Sono's films always look exceptional and are edited into an intense experience, and Guilty Of Romance is no exception. The alleyways of red-light Tokyo are a garish neon jungle of heat and sensuality cut through with vivid fluorescent colour streaks, reminiscent of other Asian films such as those of Wong Kar-Wai. Contrasting with the seedy side streets and Izumi's antiseptic modern apartment is the nightmarish crime scene - a drenched hellhole that would not have looked out of place in David Fincher's Se7en.

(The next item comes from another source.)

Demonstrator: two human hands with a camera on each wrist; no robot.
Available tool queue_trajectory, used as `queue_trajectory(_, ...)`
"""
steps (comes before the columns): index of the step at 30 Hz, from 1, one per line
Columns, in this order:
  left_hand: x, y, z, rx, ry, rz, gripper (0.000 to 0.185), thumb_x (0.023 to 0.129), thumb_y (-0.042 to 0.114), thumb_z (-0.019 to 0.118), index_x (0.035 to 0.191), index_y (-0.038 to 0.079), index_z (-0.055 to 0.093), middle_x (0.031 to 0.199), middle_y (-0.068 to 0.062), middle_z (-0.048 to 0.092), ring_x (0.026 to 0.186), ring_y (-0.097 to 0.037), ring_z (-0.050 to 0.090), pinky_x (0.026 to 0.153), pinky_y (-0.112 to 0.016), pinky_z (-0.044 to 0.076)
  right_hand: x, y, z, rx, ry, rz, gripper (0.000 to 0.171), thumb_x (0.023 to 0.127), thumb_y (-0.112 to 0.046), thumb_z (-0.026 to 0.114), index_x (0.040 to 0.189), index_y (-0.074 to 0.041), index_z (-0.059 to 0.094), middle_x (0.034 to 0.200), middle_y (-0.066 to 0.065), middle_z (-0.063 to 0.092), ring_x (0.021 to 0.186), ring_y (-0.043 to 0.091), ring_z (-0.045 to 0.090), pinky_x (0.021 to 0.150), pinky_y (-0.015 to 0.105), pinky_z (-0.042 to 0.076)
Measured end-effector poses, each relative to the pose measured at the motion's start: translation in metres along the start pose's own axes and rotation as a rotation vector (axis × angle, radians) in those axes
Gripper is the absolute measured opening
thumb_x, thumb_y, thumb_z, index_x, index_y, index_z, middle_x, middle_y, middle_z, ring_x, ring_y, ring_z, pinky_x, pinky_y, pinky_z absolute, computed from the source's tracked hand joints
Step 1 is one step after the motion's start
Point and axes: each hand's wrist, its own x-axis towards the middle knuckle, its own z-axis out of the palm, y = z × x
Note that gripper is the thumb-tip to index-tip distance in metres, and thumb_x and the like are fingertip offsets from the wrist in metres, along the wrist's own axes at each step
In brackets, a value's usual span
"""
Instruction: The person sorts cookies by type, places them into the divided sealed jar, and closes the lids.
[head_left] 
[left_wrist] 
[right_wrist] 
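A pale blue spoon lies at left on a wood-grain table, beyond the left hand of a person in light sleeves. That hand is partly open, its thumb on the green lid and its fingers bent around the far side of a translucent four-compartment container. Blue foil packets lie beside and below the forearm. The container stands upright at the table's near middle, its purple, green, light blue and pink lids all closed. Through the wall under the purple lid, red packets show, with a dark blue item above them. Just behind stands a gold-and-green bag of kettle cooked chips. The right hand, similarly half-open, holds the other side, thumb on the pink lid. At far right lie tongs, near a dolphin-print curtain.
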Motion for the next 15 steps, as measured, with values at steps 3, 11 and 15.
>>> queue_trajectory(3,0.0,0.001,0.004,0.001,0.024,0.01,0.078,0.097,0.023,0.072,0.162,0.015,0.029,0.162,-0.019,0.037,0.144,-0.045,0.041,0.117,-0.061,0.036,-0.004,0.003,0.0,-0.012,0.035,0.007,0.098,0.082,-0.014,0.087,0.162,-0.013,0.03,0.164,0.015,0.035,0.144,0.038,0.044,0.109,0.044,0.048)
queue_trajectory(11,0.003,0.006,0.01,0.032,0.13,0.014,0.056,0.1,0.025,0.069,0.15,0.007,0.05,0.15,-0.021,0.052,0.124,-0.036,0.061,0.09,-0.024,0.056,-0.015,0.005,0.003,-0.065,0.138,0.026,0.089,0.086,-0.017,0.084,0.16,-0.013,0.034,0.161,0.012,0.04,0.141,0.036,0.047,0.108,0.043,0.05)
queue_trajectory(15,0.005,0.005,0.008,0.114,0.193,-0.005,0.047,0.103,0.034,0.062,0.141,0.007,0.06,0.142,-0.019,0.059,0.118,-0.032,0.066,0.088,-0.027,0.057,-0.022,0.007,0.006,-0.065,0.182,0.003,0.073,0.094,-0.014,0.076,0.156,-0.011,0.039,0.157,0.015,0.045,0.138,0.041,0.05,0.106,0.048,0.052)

As the film builds to a demented fever pitch, we are assaulted by the kind of graphic and sound mix that only Sion Sono's mind can construct, with the couplings of various characters seeming to become longer, more frequent and violent. In one particularly bizarre scene a rough and very vocal sexual encounter between Mitsuko and a client climaxes, as Izumi watches, with a series of exploding pink paintbombs violently hurled into the mix by Mitsuko's weird partner Kaoru (Kobayashi Ryuju).

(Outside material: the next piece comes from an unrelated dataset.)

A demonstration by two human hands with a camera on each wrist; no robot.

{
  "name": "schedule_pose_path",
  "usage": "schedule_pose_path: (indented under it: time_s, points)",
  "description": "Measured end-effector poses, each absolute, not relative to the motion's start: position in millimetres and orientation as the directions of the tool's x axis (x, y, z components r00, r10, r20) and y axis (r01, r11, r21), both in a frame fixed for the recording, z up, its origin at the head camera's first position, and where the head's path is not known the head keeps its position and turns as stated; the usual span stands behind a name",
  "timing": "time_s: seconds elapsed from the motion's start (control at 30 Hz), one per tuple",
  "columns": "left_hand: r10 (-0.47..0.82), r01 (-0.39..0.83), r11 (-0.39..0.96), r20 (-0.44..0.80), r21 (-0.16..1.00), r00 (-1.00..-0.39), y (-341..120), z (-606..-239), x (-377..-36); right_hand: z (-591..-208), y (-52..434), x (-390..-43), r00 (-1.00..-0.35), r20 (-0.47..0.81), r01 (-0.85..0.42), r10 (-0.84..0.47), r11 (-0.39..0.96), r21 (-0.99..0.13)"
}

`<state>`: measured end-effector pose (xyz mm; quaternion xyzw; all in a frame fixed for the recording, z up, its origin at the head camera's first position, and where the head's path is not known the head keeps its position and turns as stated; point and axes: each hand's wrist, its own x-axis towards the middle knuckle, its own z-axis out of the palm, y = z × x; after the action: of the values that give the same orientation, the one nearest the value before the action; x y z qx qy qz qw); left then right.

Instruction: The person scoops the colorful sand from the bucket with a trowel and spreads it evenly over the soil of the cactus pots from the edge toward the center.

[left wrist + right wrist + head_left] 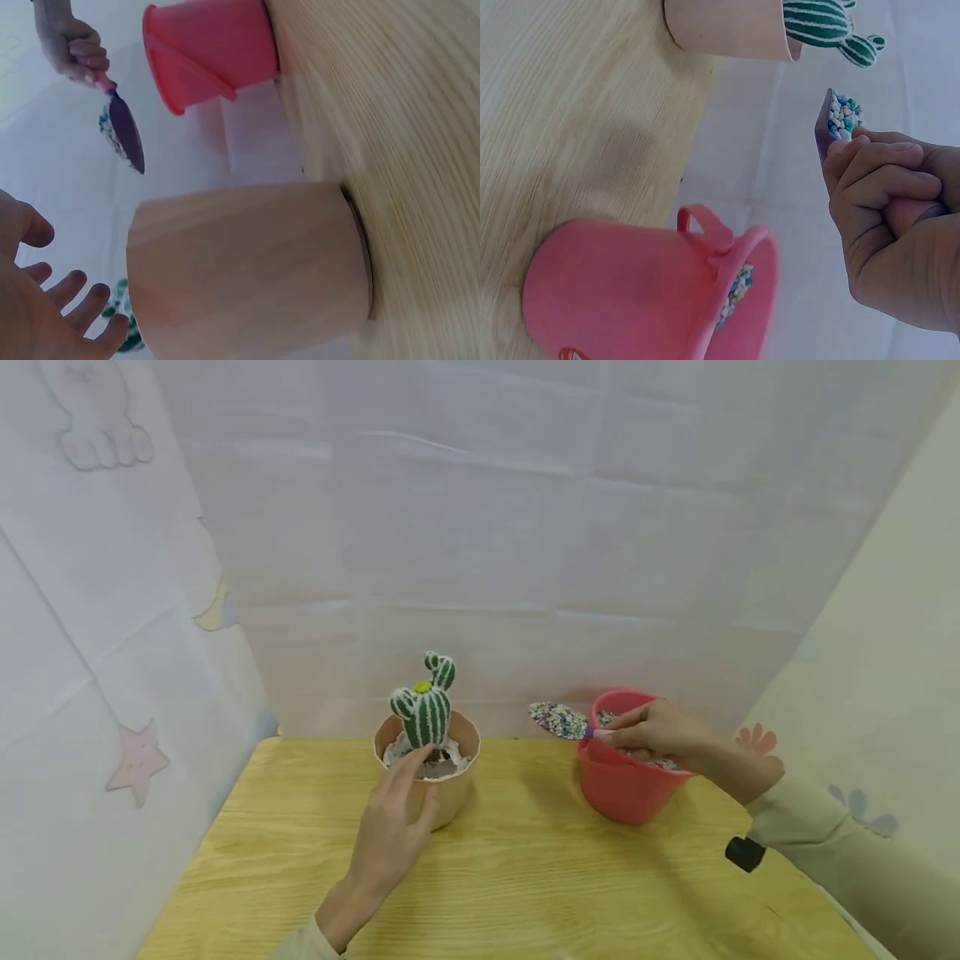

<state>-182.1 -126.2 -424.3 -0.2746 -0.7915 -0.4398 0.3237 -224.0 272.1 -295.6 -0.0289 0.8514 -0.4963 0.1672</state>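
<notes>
Pale wood table (525, 893), walled round by white sheeting (480, 527) with a pink star (137, 762) printed at the left. On the table, left of centre: a beige pot (442, 785) with white gravel (453, 758) inside and a green cactus (426, 703) with white stripes and a yellow dot standing upright in it. Against the near side of the pot: left hand (390, 839), fingers straight and spread, fingertips (421, 755) up at the rim beside the cactus base, gripping nothing. Same hand seen open from the left wrist view (45, 315), just beside the pot wall (240, 270). To the right, well apart from the beige pot: a pink bucket (626, 789) with a handle (705, 229) on its side, partly filled with mixed coloured pebbles (735, 292). Above the bucket rim: right hand (656, 733), fingers curled tight round the handle of a small purple trowel (562, 721). Trowel blade held out to the left of the bucket, in the air between the two containers, heaped with coloured pebbles. Clenched fist and loaded blade tip (840, 120) clear in the right wrist view. Cream sleeve (840, 852) on the right arm, a black strap piece (745, 853) at the wrist.
</notes>
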Motion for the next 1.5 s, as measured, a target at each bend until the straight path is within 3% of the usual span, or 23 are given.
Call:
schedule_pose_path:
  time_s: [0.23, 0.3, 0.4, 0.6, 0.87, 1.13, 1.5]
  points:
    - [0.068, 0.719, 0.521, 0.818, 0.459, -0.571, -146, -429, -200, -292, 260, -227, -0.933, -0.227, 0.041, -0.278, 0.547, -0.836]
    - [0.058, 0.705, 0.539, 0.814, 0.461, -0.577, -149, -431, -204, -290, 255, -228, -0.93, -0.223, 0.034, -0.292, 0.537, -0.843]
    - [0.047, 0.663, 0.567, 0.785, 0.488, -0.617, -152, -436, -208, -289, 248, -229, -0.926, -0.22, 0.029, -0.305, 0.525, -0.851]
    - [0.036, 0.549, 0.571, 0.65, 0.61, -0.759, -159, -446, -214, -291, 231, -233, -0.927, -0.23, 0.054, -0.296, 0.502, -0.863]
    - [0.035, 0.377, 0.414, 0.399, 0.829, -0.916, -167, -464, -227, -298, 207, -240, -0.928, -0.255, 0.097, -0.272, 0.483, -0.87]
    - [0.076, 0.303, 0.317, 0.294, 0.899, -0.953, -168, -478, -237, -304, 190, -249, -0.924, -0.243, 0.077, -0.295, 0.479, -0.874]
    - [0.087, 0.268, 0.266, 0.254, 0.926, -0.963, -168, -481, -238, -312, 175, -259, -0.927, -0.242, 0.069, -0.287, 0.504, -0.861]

Guilty Of Romance's fusion of graphic violence, black humour and strong sexual content in this exploration of warped empowerment and transgression in modern Japan is an intense and alternately hysterical and gritty brew that nevertheless remains somehow less pleasing than either Cold Fish or Love Exposure.
It is neither as immediately engaging than the wacky Love Exposure, nor as tightly held together and controlled as Cold Fish. With 45 minutes from one of the film's two main plot threads excised (so the detective story ends up feeling like it is barging in on the narrative rather than being a organic part of it) and a possibly too-thickly applied layer of extreme sex, violence and social study left over, the result is a less unified and satisfying whole. Needless to say, viewers who don't like the idea of directors going for extremes or looking like they are being indulgent should not apply.